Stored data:
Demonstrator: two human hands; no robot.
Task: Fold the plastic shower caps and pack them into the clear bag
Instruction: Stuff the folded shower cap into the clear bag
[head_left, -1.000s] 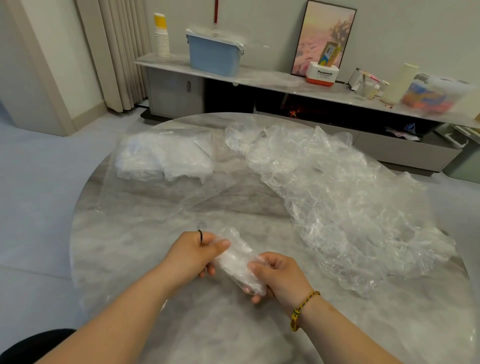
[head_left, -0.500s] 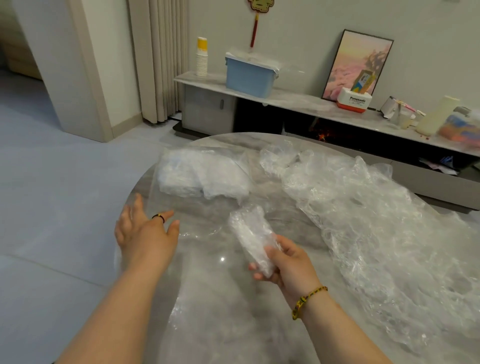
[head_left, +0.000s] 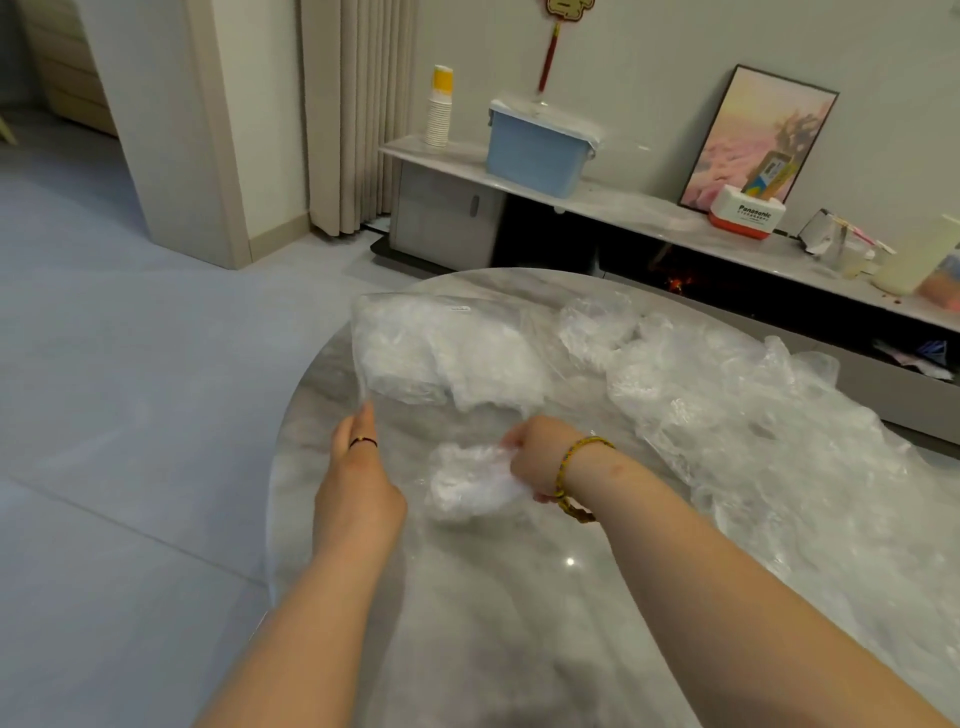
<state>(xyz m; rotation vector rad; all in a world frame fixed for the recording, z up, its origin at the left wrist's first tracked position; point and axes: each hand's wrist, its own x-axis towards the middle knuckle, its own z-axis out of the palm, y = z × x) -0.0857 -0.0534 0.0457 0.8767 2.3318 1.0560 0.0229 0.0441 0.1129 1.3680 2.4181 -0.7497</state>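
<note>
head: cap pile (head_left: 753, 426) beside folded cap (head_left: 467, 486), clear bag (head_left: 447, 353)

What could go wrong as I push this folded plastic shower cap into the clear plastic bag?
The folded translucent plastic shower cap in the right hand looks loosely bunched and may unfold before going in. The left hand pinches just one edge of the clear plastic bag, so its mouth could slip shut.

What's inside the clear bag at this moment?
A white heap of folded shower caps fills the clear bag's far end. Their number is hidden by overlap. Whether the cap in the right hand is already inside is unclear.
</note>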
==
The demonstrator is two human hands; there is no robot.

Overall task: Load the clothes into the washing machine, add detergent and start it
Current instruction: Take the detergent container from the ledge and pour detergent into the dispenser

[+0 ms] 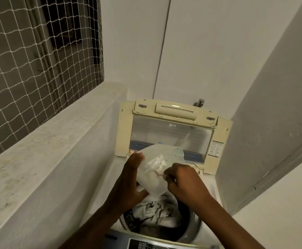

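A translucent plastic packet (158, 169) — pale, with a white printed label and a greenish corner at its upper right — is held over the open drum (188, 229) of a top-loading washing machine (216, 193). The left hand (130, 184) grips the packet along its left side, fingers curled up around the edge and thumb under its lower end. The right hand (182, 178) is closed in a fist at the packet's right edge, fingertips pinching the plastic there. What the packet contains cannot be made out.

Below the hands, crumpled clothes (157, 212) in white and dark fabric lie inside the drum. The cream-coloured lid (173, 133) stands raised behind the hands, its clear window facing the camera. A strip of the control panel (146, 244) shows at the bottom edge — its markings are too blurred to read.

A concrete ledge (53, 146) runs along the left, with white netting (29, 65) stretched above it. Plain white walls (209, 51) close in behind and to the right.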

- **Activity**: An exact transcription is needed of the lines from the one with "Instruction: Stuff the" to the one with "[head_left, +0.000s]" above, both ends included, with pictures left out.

- **Answer section**:
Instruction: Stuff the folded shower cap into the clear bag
[head_left, -1.000s] 
[head_left, -0.500s] 
[head_left, +0.000s] 

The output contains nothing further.